Ford has an all new booth made of steel shipping crates, both a blessing and a curse. The U.S. imports so many goods from China it has an abundance of crates. It has become one of the newest fads in building, including the Detroit Shipping Company and Beer Hall in Midtown Detroit. At the show, it casts a deep blue color that almost glows. It is a backdrop for a grouping of electric scooters, the Spin, Ford purchased the San Francisco-based company in October to expand its vehicle line from cars to a variety of transportation options.
One such option was the Outside Van. For an extra $38,000 above the price of a Ford Transit, owners could work with designers for a one-off, purpose-built vehicle for camping, skiing or surfing. They advertise a vehicle that enables people to enjoy freedom and connections, if they have the float for good credit.

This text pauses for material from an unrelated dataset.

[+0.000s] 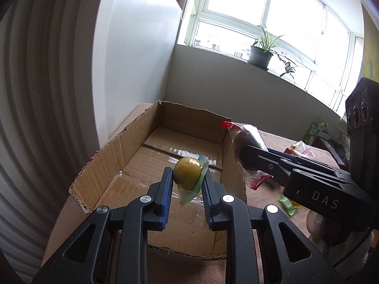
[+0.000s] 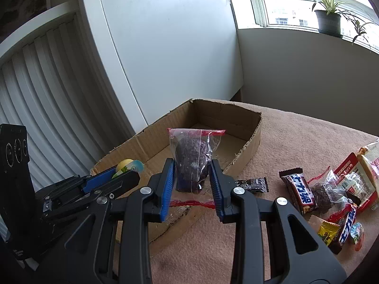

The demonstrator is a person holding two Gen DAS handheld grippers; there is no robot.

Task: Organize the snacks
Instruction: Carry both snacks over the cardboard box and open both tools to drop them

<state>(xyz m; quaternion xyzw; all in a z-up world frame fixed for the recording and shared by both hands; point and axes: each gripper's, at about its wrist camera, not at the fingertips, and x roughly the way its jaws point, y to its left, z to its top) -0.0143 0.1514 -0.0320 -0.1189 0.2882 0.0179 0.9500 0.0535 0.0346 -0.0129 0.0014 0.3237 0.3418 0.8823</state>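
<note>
Blue-padded jaws of the left gripper [image 1: 186,177] pinch a yellow-green wrapped candy [image 1: 187,173] nearly closed, holding it above the open cardboard box [image 1: 151,127]; beside it the right gripper [image 2: 192,177] clamps a clear red-edged bag of dark snack [image 2: 192,158] over the box's near edge, while loose snack packets [image 2: 331,189] lie on the pinkish tablecloth [image 2: 296,137] to the right

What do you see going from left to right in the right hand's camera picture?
Yellow-green ball snack → bag of dark snack → small black candy → brown chocolate bar → orange-tipped candy.
</note>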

Amid all the talk, the video screens and sense around sounds, people hear loud barking. At least four tail wagers come daily with handlers from the Michigan Humane Society to a specially built enclosure with a white picket fence. Subaru extends the space so people can meet their new best friend at the show. Much of its advertising campaign is built around the Barkley family of Subaru’s, a family of Golden Retrievers and Labradors. Product specials point out the dog friendly tail gates and wide room for dog cages.
All around the hall, police officers with German shepherds and Labradors keep a watchful eye on patrons who might want to create chaos during the show. No chance of stealing a vehicle because none of them have gas and must be wheeled into the display area.
The pilgrimage ends, the love of automobiles lingers in the heart.